According to Professor Monika Białecka from the Pomeranian Medical University in Szczecin, sleep isn't just a one-size-fits-all issue; it has a distinctive gender flair that can dramatically affect treatment choices.
Studies show that women, for instance, tend to rate their sleep as poorer than men do and experience more ups and downs in their sleep patterns.
The reason lies in a cocktail of hormonal changes throughout the menstrual cycle combined with a higher occurrence of anxiety and depression. As Białecka notes: ‘Poor sleep quality in women is closely tied to these mental health issues,” which tend to strike twice as often in women compared to men.
'In women, poorer sleep quality is mainly associated with anxiety disorders and depression, which occur twice as often in women as in men. In addition, women are at a much higher (25 to 50 percent) risk of developing restless legs syndrome and a four times higher risk of eating disorders in the form of frequent snacking at night. In turn, men are diagnosed with obstructive sleep apnoea three times more often’, says Białecka.
On the flip side, men have their own hurdles, being diagnosed with obstructive sleep apnoea at three times the rate of women. It’s clear that the sleep landscape is far from uniform.
Work schedules add another layer of complexity. Both men and women working shifts are at an increased risk of developing type 2 diabetes, but men face an even greater threat. For women on the night shift, the stakes are equally high, with a staggering 50 percent higher chance of ending up overweight or obese compared to those who work during the day.
Professor Białecka says: ‘Recognizing these gender differences is crucial if we want to approach sleep disorders effectively.” For example, she points out that melatonin, the hormone that helps regulate our sleep-wake cycle, is released earlier in women than in men. This simple biological distinction suggests that treatments should be customized based on gender.
When it comes to managing insomnia, Professor Białecka recommends a mix of common-sense methods and clinical interventions. Short-term insomnia can often be tackled by incorporating good sleep hygiene and, when necessary, appropriate medications. For more chronic cases, she champions cognitive-behavioral therapy as the go-to treatment. With modern diagnostic tools like polysomnography, we can delve deeper into the complexities of sleep, although accessibility remains a challenge in Poland.

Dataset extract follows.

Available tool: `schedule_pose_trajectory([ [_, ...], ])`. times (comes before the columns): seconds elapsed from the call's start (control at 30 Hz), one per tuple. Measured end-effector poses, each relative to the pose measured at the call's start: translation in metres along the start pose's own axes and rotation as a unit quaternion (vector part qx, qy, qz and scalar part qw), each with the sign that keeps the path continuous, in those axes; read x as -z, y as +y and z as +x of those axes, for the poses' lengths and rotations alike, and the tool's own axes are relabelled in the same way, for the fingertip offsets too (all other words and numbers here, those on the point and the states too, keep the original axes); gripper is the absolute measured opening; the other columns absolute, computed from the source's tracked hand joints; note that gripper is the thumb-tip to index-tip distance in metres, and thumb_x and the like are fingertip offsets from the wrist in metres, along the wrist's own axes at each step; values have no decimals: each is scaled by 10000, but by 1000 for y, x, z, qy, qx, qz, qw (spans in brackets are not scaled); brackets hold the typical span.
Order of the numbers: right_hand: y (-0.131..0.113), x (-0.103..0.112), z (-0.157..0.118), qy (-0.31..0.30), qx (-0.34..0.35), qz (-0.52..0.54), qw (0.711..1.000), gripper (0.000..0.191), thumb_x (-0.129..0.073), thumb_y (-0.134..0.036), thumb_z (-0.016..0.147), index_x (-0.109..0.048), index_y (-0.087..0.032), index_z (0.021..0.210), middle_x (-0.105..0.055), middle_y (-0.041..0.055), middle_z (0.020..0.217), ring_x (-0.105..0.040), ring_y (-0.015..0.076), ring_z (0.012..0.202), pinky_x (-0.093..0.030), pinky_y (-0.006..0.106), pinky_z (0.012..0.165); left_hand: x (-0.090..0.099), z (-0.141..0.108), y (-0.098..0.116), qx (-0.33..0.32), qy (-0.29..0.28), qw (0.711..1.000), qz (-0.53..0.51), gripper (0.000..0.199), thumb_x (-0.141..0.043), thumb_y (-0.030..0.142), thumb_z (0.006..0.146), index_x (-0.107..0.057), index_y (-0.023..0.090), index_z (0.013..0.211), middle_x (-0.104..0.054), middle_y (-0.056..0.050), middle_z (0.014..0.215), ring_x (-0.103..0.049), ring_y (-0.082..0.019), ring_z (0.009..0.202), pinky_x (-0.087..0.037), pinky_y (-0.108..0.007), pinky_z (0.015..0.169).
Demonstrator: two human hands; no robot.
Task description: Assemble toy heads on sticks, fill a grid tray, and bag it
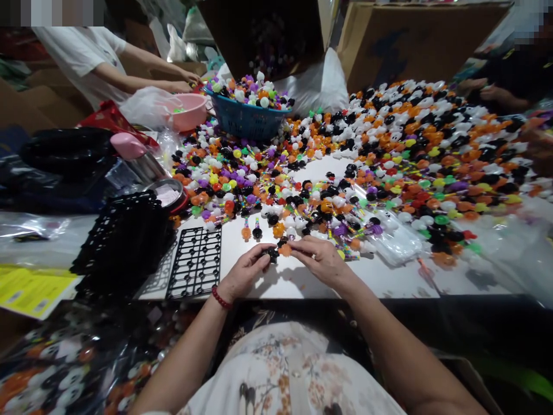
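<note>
Near the table's front edge, my left hand [248, 270] pinches a small black plastic piece [272, 254]. My right hand [322, 259], close beside it, has its fingertips closed on a small orange plastic piece [284, 249]. The two pieces meet or nearly touch; I cannot tell if they are joined. Just beyond them lie an orange pumpkin-like piece [279, 230], an orange-topped stick [246, 230] and a black-topped stick [257, 229]. To the left of my left hand a black plastic grid tray [194, 262] lies flat on the white table [235, 288].
A large heap of colourful small plastic pieces [415, 138] covers the back and right. Behind it stand a blue basket [248, 118], a pink basin [188, 112] and cardboard boxes [410, 43]. Stacked black trays [125, 242] are at left; clear bags [395, 236] at right. Two other people work opposite.
</note>
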State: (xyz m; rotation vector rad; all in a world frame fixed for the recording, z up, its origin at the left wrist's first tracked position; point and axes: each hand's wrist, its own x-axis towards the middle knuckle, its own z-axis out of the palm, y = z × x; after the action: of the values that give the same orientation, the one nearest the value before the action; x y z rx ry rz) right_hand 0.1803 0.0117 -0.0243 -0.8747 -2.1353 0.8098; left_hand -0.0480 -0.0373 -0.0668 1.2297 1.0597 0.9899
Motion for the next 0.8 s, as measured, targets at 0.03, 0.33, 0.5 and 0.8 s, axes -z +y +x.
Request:
schedule_pose_trajectory([
  [0.03,-1,0,-1,-1,-4,2,1000,198,-601,-259,954,-736,-229,1096,-715,50,931,-656,165,816,-502,271,726,-1,0,-1,1,0,1000,-7,406,-573,456,919,-597,210,1241,-570,-21,878,-477,-134,757,-395,-264,724],
  [0.33,-10,2,-4,-29,-34,-23,999,183,-589,-225,947,-746,-194,1035,-717,60,881,-656,172,781,-486,279,704,-14,1,-9,38,3,991,-127,397,-561,503,914,-570,195,1165,-507,1,858,-425,-100,684,-357,-239,656],
  [0.5,-14,2,-4,-45,-87,22,995,161,-610,-234,927,-741,-208,1017,-734,40,923,-669,172,836,-488,277,748,-22,1,-6,42,32,998,-35,387,-476,565,937,-529,203,1059,-478,20,800,-415,-112,680,-365,-244,642],
  [0.8,-15,-30,-21,-19,-130,105,986,154,-594,-247,916,-742,-214,934,-734,31,859,-665,177,788,-496,292,735,-52,-12,-8,50,85,995,26,380,-349,572,975,-470,223,886,-464,15,804,-434,-137,696,-410,-268,645],
])
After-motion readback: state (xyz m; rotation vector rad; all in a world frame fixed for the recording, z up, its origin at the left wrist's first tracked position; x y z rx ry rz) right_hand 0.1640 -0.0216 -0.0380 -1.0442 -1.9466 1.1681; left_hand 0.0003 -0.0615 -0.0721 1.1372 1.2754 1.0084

From benzodiazepines and Z drugs to the nuanced use of antidepressants and antipsychotics, there's a whole arsenal of options for combating sleep issues. For those over 55, prolonged-release melatonin becomes a valuable ally. ‘This safe drug doesn’t lead to tolerance or addiction,’ she says, adding that it’s particularly helpful for those who struggle with sleep disruptions during travel.
However, not all remedies are created equal. Professor Białecka advises steering clear of cannabinoids for sleep problems. These substances can actually worsen sleep quality, especially in older adults—an important consideration, given that women may be more susceptible to these adverse effects.
At the heart of her message is a simple yet profound reminder: seeking help for sleep disorders is not a solo endeavor. It’s vital to consult with a healthcare professional, and remember that sleep disturbances can ripple outward, affecting not just the individual, but also their sleeping partner.(PAP)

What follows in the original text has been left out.